0
votes

I am trying to read an excel file into R. Among other fields, the excel file has two "date" fields, each containing both the date and time stamp in the SAME field.

Example:

StartDate 9/14/2019 10:18:59 AM
EndDate 9/18/2019 2:27:14 AM

When I tried read_excel to read in the excel file, the data frame formatted these two columns very strangely. It spat out the days (with decimals). Such as 43712.429849537039, Which I thought was days from Jan-01-1970 (the origin date that popped up when I typed lubrudate::origin).

data %<>%    
  mutate(StartDate = as.Date(StartDate, origin = "1970-01-01 UTC"))

So I tried converting this back using as.Date, but it converts it to the totally wrong date... (converts all the dates to the year 2089).
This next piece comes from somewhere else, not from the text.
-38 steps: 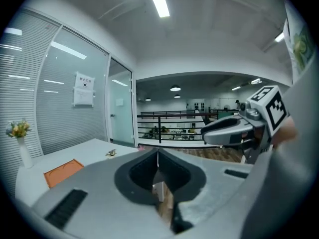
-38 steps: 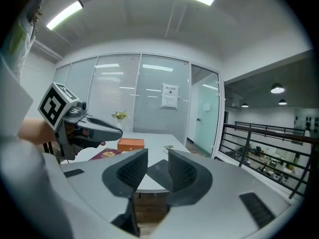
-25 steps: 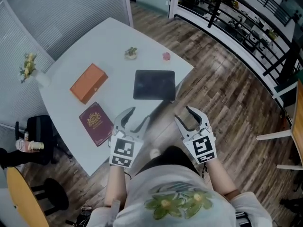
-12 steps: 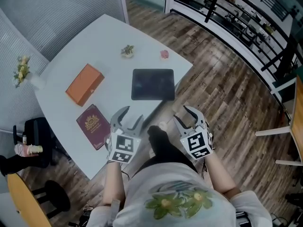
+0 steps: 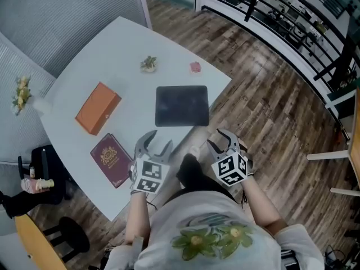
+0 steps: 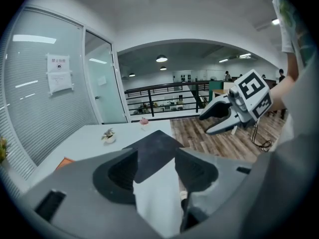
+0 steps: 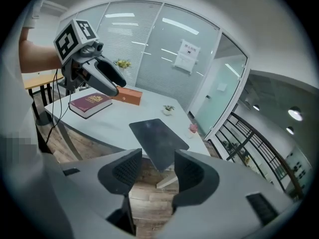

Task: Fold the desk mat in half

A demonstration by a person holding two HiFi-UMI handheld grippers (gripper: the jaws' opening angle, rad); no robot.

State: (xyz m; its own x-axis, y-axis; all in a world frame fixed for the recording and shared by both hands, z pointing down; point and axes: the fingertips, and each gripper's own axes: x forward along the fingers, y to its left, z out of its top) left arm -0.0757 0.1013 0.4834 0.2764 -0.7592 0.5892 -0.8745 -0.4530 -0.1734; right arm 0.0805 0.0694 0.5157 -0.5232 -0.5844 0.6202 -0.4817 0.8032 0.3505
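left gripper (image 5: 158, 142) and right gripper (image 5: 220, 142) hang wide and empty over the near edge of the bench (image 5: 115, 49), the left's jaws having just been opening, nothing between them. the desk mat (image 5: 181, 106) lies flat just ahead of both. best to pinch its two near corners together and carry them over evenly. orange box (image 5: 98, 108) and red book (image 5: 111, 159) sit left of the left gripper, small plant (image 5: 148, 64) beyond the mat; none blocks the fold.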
Example, 2089-09-05.

Any help with this would be really appreciated! There must be a simpler way to directly read in a date-time column?!

2
If it is a windows file the origin is December 30, 1899.Dave2e
"both the date and time stamp in the SAME field" ... some (like me) would argue that that is completely normally, and correctly labeled a "timestamp". Very rarely do I deal with data where I wish to keep the date and the time as separate objects. (But that's just me.)r2evans

2 Answers

0
votes

You can use the lubridate package, it is excellent:

library(tidyverse)

df  <- data.frame(StartDate  =c("9/14/2019 10:18:59 AM","9/14/2019 3:18:59 PM"), 
                  EndDate= c("9/18/2019 2:27:14 AM","9/18/2019 1:27:14 PM"))
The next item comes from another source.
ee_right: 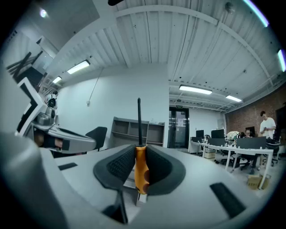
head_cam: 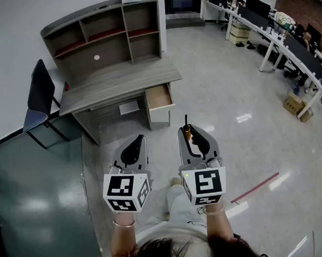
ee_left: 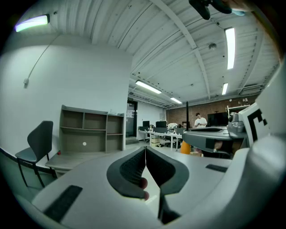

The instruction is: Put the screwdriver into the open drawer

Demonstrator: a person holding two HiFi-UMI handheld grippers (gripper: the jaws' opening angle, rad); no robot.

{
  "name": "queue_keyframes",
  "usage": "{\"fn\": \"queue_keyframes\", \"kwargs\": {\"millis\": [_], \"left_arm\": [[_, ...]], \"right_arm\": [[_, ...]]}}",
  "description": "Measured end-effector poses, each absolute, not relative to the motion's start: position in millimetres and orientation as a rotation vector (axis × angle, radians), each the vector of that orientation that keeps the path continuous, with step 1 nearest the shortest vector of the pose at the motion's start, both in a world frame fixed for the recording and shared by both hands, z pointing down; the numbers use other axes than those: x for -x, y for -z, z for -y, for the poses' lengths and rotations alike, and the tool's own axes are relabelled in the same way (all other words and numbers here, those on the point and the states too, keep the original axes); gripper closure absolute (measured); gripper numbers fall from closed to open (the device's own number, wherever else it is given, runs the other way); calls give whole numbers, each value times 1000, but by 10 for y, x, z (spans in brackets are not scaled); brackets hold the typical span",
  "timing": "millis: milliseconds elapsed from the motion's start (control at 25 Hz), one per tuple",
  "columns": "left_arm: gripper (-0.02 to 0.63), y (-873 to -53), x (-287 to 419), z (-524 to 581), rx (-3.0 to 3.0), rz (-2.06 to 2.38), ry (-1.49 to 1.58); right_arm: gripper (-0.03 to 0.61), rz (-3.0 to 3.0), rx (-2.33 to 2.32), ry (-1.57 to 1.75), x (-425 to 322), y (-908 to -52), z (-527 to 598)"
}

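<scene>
Right claw [ee_right: 139,150] tight around screwdriver [ee_right: 141,173]

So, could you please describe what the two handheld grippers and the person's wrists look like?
Both the left gripper and the right gripper have smooth light-grey shells tapering to the tips, lined with black ribbed pads. Each carries a white cube printed with black square markers. No cables show. A thin bracelet circles the left wrist; no sleeves are visible.

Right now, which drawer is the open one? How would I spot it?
Find the grey desk with shelves by the white wall. Under its right end, the drawer is the only part pulled out, its brown inside showing.
</scene>
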State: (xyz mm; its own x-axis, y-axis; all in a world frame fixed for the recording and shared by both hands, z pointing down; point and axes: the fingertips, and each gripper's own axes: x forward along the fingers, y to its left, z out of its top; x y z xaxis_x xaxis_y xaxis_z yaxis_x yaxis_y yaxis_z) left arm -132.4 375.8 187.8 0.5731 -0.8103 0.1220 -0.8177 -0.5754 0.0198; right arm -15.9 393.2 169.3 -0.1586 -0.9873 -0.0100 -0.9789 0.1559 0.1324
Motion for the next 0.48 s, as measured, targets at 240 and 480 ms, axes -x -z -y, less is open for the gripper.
{"fn": "queue_keyframes", "kwargs": {"millis": [240, 480], "left_arm": [[595, -1891, 1284, -3502, -2714, 1409, -157], [595, -1907, 1231, -3131, -2707, 1406, -177]], "right_arm": [[489, 2337, -1992, 160, 115, -1680, -3680], [488, 2344, -1991, 129, 58, -1716, -3311]]}}
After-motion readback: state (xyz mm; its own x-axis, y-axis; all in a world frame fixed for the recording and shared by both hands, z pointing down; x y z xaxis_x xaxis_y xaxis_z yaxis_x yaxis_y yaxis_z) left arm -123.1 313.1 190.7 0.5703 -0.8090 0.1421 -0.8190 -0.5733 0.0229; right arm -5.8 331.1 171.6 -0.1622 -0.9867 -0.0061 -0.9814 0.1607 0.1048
df <- df %>% mutate(StartDate = lubridate::mdy_hms(StartDate), EndDate = lubridate::mdy_hms(EndDate))
0
votes

It turns out that excel has a different "origin date" from R. Excels counts the days from 01-01-1900, where as R counts days from 01-01-1970.

When I used read_excel to read the file into a df, R used excels' counts of days. Which is why I got a weird date when I tried to convert to the date format using 1970. As soon as I used as.Date with excels "origin" date of 1990 (excels origin date), my dates parsed out correctly!